* What is needed
Word for word, repeat all of the entries below.
[Opening Data section]
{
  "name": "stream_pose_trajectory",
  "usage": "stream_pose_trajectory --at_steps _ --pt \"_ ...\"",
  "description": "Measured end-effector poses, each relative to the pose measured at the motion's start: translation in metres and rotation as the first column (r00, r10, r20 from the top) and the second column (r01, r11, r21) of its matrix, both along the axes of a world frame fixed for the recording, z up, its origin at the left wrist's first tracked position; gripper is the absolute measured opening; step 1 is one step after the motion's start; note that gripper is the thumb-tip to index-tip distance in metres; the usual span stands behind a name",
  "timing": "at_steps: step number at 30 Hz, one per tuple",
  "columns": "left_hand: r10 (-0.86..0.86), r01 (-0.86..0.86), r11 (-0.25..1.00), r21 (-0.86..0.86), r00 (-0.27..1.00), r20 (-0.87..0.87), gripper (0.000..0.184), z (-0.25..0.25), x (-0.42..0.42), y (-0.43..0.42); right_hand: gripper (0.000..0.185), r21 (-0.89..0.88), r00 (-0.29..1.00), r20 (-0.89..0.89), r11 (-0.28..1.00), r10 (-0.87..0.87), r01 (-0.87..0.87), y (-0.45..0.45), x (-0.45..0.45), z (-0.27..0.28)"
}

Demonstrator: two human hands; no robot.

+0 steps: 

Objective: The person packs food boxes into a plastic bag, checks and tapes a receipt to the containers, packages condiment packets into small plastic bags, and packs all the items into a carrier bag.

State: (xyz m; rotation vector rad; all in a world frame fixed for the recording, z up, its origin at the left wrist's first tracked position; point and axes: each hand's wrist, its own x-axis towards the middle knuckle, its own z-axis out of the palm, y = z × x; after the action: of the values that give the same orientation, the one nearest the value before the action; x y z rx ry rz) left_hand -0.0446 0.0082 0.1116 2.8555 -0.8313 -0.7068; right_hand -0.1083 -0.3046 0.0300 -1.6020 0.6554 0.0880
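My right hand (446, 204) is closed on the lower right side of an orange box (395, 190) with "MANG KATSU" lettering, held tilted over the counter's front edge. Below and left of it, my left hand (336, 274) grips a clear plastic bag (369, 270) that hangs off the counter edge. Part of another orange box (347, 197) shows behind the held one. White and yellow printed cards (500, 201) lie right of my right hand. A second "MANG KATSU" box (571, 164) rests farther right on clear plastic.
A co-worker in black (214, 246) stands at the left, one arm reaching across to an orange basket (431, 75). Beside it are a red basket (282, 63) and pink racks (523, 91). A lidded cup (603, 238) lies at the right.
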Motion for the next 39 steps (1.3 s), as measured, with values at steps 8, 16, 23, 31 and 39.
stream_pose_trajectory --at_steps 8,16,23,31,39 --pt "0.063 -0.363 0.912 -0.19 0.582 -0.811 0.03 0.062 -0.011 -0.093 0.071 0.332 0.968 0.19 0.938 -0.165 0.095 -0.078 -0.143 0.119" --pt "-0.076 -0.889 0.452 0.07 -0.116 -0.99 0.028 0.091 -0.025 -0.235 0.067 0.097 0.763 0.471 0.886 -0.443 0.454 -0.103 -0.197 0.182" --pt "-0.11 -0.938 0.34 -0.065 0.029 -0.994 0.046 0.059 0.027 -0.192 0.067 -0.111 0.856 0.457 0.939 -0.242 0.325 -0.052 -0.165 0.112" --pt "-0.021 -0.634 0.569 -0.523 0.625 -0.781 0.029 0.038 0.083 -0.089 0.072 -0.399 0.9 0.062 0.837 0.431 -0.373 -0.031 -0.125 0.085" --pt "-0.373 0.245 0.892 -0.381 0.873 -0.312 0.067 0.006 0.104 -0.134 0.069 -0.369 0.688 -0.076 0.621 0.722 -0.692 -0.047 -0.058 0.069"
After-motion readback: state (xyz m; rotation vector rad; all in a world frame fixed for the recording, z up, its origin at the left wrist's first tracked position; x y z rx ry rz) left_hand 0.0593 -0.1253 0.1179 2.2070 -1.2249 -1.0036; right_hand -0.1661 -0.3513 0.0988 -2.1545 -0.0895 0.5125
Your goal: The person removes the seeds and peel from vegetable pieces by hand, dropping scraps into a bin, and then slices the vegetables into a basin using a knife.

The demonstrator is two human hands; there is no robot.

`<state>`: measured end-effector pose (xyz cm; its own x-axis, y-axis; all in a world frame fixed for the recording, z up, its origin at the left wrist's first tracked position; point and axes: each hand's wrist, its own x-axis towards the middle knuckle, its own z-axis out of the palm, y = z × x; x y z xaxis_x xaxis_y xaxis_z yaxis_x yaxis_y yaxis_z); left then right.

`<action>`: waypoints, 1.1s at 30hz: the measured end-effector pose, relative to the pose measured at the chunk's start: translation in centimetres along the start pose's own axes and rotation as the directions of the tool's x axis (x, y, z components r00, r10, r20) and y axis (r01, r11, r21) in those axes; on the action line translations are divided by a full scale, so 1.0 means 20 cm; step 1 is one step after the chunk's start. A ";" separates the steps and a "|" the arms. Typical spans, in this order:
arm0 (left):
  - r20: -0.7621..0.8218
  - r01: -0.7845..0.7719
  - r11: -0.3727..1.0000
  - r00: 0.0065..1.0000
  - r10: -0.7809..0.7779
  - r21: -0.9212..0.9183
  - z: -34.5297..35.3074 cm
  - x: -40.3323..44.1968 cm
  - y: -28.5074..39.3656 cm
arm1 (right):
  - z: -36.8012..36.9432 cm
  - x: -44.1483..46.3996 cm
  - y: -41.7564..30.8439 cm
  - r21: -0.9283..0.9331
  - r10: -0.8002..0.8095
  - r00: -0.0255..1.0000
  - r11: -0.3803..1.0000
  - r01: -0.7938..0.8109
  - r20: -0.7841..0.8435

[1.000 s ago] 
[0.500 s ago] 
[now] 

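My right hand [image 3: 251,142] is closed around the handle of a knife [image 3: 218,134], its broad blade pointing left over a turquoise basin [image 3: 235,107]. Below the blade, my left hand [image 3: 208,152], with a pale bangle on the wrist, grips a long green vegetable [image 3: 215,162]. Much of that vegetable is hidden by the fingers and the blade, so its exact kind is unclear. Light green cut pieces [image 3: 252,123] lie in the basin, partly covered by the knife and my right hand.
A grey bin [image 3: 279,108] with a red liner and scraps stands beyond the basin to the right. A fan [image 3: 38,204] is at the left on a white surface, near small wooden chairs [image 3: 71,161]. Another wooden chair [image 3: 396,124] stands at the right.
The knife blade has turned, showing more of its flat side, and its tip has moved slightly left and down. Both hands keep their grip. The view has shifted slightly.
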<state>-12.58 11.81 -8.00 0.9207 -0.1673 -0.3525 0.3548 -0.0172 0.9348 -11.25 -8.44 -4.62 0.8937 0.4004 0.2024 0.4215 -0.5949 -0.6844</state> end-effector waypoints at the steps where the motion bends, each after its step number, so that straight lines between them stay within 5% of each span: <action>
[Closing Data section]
* Solution
{
  "name": "stream_pose_trajectory",
  "usage": "stream_pose_trajectory --at_steps _ --pt \"_ ...\"",
  "description": "Measured end-effector poses, each relative to the pose measured at the motion's start: translation in metres and rotation as the first column (r00, r10, r20 from the top) and the second column (r01, r11, r21) of its matrix, both along the axes of a world frame fixed for the recording, z up, its origin at the left wrist's first tracked position; gripper is the absolute measured opening; step 1 is one step after the motion's start; note that gripper is the thumb-tip to index-tip distance in metres; the usual span stands behind a name",
  "timing": "at_steps: step number at 30 Hz, one per tuple",
  "columns": "left_hand: r10 (-0.86..0.86), r01 (-0.86..0.86), r11 (-0.25..1.00), r21 (-0.86..0.86), r00 (-0.27..1.00), r20 (-0.87..0.87), gripper (0.000..0.184), z (-0.25..0.25), x (-0.42..0.42), y (-0.43..0.42); right_hand: gripper (0.000..0.185), r21 (-0.89..0.88), r00 (-0.29..1.00), r20 (-0.89..0.89), r11 (-0.28..1.00), r10 (-0.87..0.87), r01 (-0.87..0.87), y (-0.45..0.45), x (-0.45..0.45), z (-0.27..0.28)"
}

Demonstrator: two human hands; no robot.

+0 steps: 

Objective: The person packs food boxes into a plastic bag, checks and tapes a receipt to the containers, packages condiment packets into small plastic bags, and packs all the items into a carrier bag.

State: (xyz m; rotation vector rad; all in a world frame fixed for the recording, z up, its origin at the left wrist's first tracked position; point and axes: each hand's wrist, its own x-axis towards the middle knuckle, its own z-axis out of the palm, y = z × x; after the action: of the values that give the same orientation, the one nearest the value before the action; x y z rx ry rz) left_hand -0.0446 0.0082 0.1116 2.8555 -0.8313 -0.7068; right_hand -0.1083 -0.3046 0.0300 -1.6020 0.6554 0.0880
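My right hand (446, 204) is closed on the lower right side of an orange box (395, 190) with "MANG KATSU" lettering, held tilted over the counter's front edge. Below and left of it, my left hand (336, 274) grips a clear plastic bag (369, 270) that hangs off the counter edge. Part of another orange box (347, 197) shows behind the held one. White and yellow printed cards (500, 201) lie right of my right hand. A second "MANG KATSU" box (571, 164) rests farther right on clear plastic.
A co-worker in black (214, 246) stands at the left, one arm reaching across to an orange basket (431, 75). Beside it are a red basket (282, 63) and pink racks (523, 91). A lidded cup (603, 238) lies at the right.
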Motion for the next 39 steps (1.3 s), as measured, with values at steps 8, 16, 23, 31 and 39.
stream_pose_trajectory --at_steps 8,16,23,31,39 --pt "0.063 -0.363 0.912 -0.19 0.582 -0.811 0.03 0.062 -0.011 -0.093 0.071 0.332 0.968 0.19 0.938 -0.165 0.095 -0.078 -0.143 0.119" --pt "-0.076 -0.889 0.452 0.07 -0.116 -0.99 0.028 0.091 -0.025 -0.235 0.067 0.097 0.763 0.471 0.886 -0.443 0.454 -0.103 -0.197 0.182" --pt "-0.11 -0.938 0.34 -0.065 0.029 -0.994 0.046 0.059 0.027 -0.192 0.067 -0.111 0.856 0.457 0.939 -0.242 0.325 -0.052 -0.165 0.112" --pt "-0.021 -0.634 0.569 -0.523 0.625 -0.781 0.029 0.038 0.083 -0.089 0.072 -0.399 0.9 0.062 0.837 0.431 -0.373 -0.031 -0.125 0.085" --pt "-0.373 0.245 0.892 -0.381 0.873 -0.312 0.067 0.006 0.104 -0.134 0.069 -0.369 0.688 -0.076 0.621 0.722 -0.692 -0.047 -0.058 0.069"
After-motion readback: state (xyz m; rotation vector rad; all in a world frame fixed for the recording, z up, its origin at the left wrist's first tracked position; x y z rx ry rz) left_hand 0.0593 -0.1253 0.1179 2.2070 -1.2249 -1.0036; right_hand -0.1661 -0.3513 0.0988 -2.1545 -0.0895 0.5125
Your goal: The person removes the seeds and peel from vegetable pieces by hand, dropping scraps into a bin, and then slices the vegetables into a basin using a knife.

The demonstrator is two human hands; there is no robot.

`<state>`: measured end-effector pose (xyz cm; its own x-axis, y-axis; all in a world frame fixed for the recording, z up, its origin at the left wrist's first tracked position; point and axes: each hand's wrist, its own x-axis towards the middle knuckle, its own z-axis out of the palm, y = z × x; x y z xaxis_x xaxis_y xaxis_z yaxis_x yaxis_y yaxis_z); left then right.

`<action>`: waypoints, 1.1s at 30hz: the measured end-effector pose, relative to the pose measured at the chunk's start: translation in centimetres along the start pose's own axes and rotation as the directions of the tool's x axis (x, y, z components r00, r10, r20) and y axis (r01, r11, r21) in those axes; on the action line translations are divided by a full scale, so 1.0 means 20 cm; step 1 is one step after the chunk's start. A ";" separates the steps and a "|" the arms. Typical spans, in this order:
arm0 (left):
  - r20: -0.7621..0.8218
  - r01: -0.7845..0.7719
  - r11: -0.3727..1.0000
  - r00: 0.0065..1.0000
  - r10: -0.7809..0.7779
  - r21: -0.9212..0.9183
  - z: -34.5297..35.3074 cm
  - x: -40.3323..44.1968 cm
  - y: -28.5074..39.3656 cm
arm1 (right):
  - z: -36.8012..36.9432 cm
  - x: -44.1483..46.3996 cm
  - y: -41.7564..30.8439 cm
  - r21: -0.9283..0.9331
  - r10: -0.8002..0.8095
  - r00: -0.0255..1.0000
  - r11: -0.3803..1.0000
  - r01: -0.7938..0.8109
  - r20: -0.7841..0.8435

[1.000 s ago] 
[0.500 s ago] 
[now] 

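My right hand [image 3: 251,142] is closed around the handle of a knife [image 3: 218,134], its broad blade pointing left over a turquoise basin [image 3: 235,107]. Below the blade, my left hand [image 3: 208,152], with a pale bangle on the wrist, grips a long green vegetable [image 3: 215,162]. Much of that vegetable is hidden by the fingers and the blade, so its exact kind is unclear. Light green cut pieces [image 3: 252,123] lie in the basin, partly covered by the knife and my right hand.
A grey bin [image 3: 279,108] with a red liner and scraps stands beyond the basin to the right. A fan [image 3: 38,204] is at the left on a white surface, near small wooden chairs [image 3: 71,161]. Another wooden chair [image 3: 396,124] stands at the right.
The knife blade has turned, showing more of its flat side, and its tip has moved slightly left and down. Both hands keep their grip. The view has shifted slightly.
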<state>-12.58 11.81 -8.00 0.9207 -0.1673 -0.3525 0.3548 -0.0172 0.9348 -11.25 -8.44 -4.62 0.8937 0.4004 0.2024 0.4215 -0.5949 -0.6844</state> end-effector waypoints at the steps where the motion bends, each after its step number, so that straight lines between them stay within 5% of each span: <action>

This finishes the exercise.